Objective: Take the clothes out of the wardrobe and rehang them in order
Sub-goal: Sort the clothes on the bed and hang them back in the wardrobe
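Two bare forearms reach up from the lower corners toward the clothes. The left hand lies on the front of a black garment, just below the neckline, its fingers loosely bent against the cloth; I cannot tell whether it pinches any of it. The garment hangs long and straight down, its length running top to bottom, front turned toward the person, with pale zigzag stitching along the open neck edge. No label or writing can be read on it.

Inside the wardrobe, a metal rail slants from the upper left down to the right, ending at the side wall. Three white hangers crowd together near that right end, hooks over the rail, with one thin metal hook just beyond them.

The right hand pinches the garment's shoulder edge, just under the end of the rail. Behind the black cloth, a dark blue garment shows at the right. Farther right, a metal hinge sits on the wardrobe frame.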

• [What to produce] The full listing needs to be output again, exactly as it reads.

• [Task solution]
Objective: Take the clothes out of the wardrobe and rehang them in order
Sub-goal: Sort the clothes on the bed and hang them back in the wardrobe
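Two bare forearms reach up from the lower corners toward the clothes. The left hand lies on the front of a black garment, just below the neckline, its fingers loosely bent against the cloth; I cannot tell whether it pinches any of it. The garment hangs long and straight down, its length running top to bottom, front turned toward the person, with pale zigzag stitching along the open neck edge. No label or writing can be read on it.

Inside the wardrobe, a metal rail slants from the upper left down to the right, ending at the side wall. Three white hangers crowd together near that right end, hooks over the rail, with one thin metal hook just beyond them.

The right hand pinches the garment's shoulder edge, just under the end of the rail. Behind the black cloth, a dark blue garment shows at the right. Farther right, a metal hinge sits on the wardrobe frame.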

That concludes the response.